From the very beginning, Dale Deppe has always taken a no-nonsense approach to business by focusing on what the company does best — producing high-quality, proprietary shrub liners. He is continuously looking for ways to improve all aspects of the company. “When you do that, there is opportunity everywhere we look,” he says.

One of the biggest challenges facing the company is deciding which opportunities make the most sense for Spring Meadow to pursue.

“We think that with all of the changes that have happened in the industry, it is a great time to be in this business,” Jeremy declares.



Year Founded: 1981
Grand Haven, Michigan
Key Management: Dale and Liz Deppe, founders and owners; Jeremy Deppe, general manager; Tim Wood, new plant development and marketing manager; Rosie, head greeter and ball chaser
Facilities: 5 acres of propagation space; 27 acres of greenhouse growing space; 4 acres of R&D greenhouses; 100 acres of stock plants
Number of Employees: Approximately 220 (70 year-round and 150 seasonal)
Customer base/geographic area covered: U.S. and Canada

A Building for the Future

January 2017

In the early morning hours of Jan. 15, 2017, a massive fire destroyed the main office building at Spring Meadow Nursery in Grand Haven, Michigan.

The fire started in the attic of the building and burned for several hours before anyone noticed it.

The building and its contents were a total loss. Fortunately, no one was injured and no plants or growing space were lost. Because damage to the building was so severe, fire and insurance investigators have never been able to pinpoint the exact cause of the fire.

Before the fire occurred, Jeremy Deppe said they were running out of space in the old building and they were planning on expanding. The fire expedited that plan and last month employees began moving into the new office that is less than 50 yards from where the old building stood.

September 2018

The new (and much larger) office building was designed to provide employees


with an enhanced work environment. It even has a 200-seat conference center complete with a stage and video wall for customer events and employee meetings.

The new building provides other benefits too. “We were short on conference rooms and short on bathrooms. Neither one of those are a problem now,” Dale quips.

A Good Start

Earlier this summer at Cultivate’18, Dale Deppe and PR specialist Natalie Carmolli took the stage at the State of the Industry keynote presentation to announce that Spring Meadow Nursery’s Invincibelle Spirit Campaign for a Cure has surpassed the $1 million donation mark to raise money for breast cancer research.

Since 2009, the Invincibelle Spirit Campaign has supported the Breast Cancer Research Foundation (BCRF) by donating one dollar for every Invincibelle Spirit and Invincibelle Spirit II hydrangea sold, as well as through Pink Day cause marketing events, which are hosted by independent garden centers across North America.

According to Tim Wood, when the company introduced its pink Hydrangea arborescens 10 years ago, “We felt that it was so unusual, so groundbreaking that it presented a really good opportunity to do something different.”

After doing their homework, they decided breast cancer research was a very deserving cause to focus their efforts on.

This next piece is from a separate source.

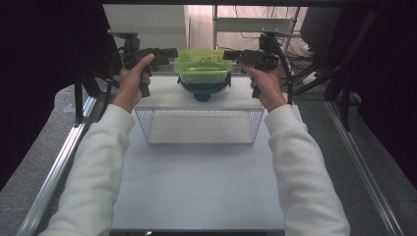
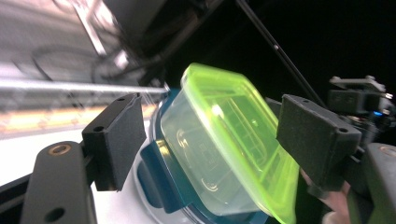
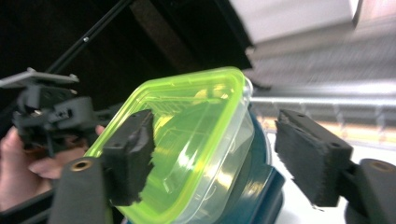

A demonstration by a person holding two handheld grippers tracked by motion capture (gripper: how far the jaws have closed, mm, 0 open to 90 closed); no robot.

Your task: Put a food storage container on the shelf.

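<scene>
A clear tub with a lime-green lid (image 1: 203,65) is stacked on a round tub with a dark blue lid (image 1: 203,89), both on the flat white top of a wire rack (image 1: 162,101). My left gripper (image 1: 171,53) is at the green tub's left end and my right gripper (image 1: 229,55) at its right end. In the left gripper view the green-lidded tub (image 2: 219,144) lies between the spread jaws of my left gripper (image 2: 212,130), with the blue tub (image 2: 161,184) under it. In the right gripper view my right gripper (image 3: 215,140) stands open around the same tub (image 3: 196,135), its right pad (image 3: 310,156) well off it.
The wire rack (image 1: 199,129) stands at the far middle of a white table (image 1: 196,187). Metal rails (image 1: 59,162) run along both sides of the table. Cables and dark frame legs (image 1: 314,69) crowd the back right.
</scene>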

At the time, the management team was unsure of how much money they should devote per plant to the cause, so the concept was presented to some of Spring Meadow’s top growers and licensees. “They pushed us to raise it to a dollar. They said it HAD to be a dollar!” Wood says.

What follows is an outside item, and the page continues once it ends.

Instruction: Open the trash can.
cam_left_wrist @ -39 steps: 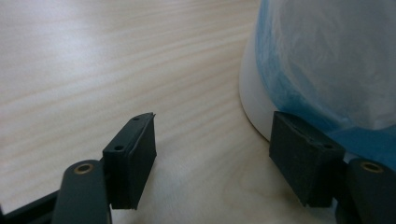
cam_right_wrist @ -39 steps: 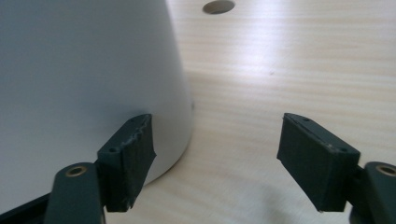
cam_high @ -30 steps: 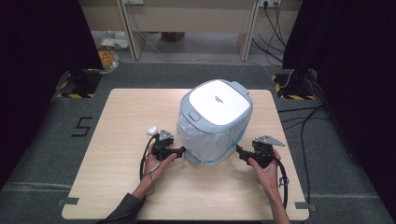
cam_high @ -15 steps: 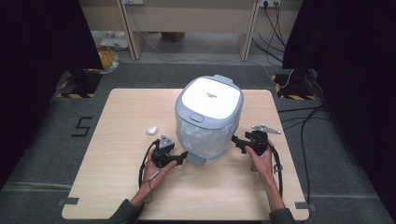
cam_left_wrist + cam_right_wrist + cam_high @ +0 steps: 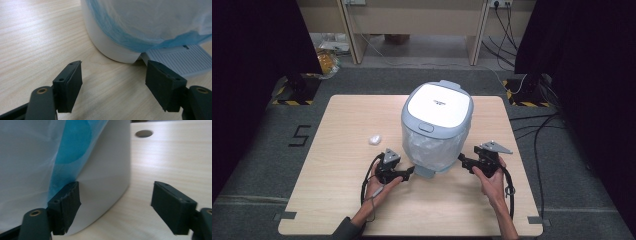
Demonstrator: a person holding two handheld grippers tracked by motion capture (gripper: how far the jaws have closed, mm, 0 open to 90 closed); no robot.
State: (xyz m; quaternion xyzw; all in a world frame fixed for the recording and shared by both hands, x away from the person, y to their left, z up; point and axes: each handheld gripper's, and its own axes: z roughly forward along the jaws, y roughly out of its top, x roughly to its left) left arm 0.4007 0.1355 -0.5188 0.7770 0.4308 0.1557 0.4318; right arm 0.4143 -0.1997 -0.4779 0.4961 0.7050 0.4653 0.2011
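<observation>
bin (image 5: 437,125) shifted back | left tool (image 5: 410,173), right tool (image 5: 463,161) both agape (flanking it) | white wad (image 5: 374,139) nearby

A white bin (image 5: 437,127) with a grey-blue lid rim is seen between the two black grippers; a pale blue translucent bag (image 5: 150,27) is draped over its wall. Beside the left gripper (image 5: 408,173) a grey ribbed pedal (image 5: 178,58) is shown. The table (image 5: 342,125) is light wood-grained, and a small white object (image 5: 374,139) lies beyond.
</observation>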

BCRF was chosen because it is the highest rated breast cancer organization in the U.S. with an A+ rating from Charity Watch and 4 out of 4 stars from Charity Navigator. Allocating 91 cents of every $1 raised to research and awareness, BCRF provides critical funding that fuels advances in tumor biology, genetics, prevention, treatment, metastasis and survivorship.

“A big part of what the research does is it looks for a cure but it also looks for a way to improve the quality of life for people fighting breast cancer and to improve their longevity,” Carmolli says.

Wood and Deppe said the program is not about the plants or about Spring Meadow; it is all about the cause.

“There is an amazing emotional connection, which is hard to describe,” Deppe says. “Everyone knows someone affected by breast cancer. It’s an opportunity for all of us to do something positive — and $1 million is a good start!”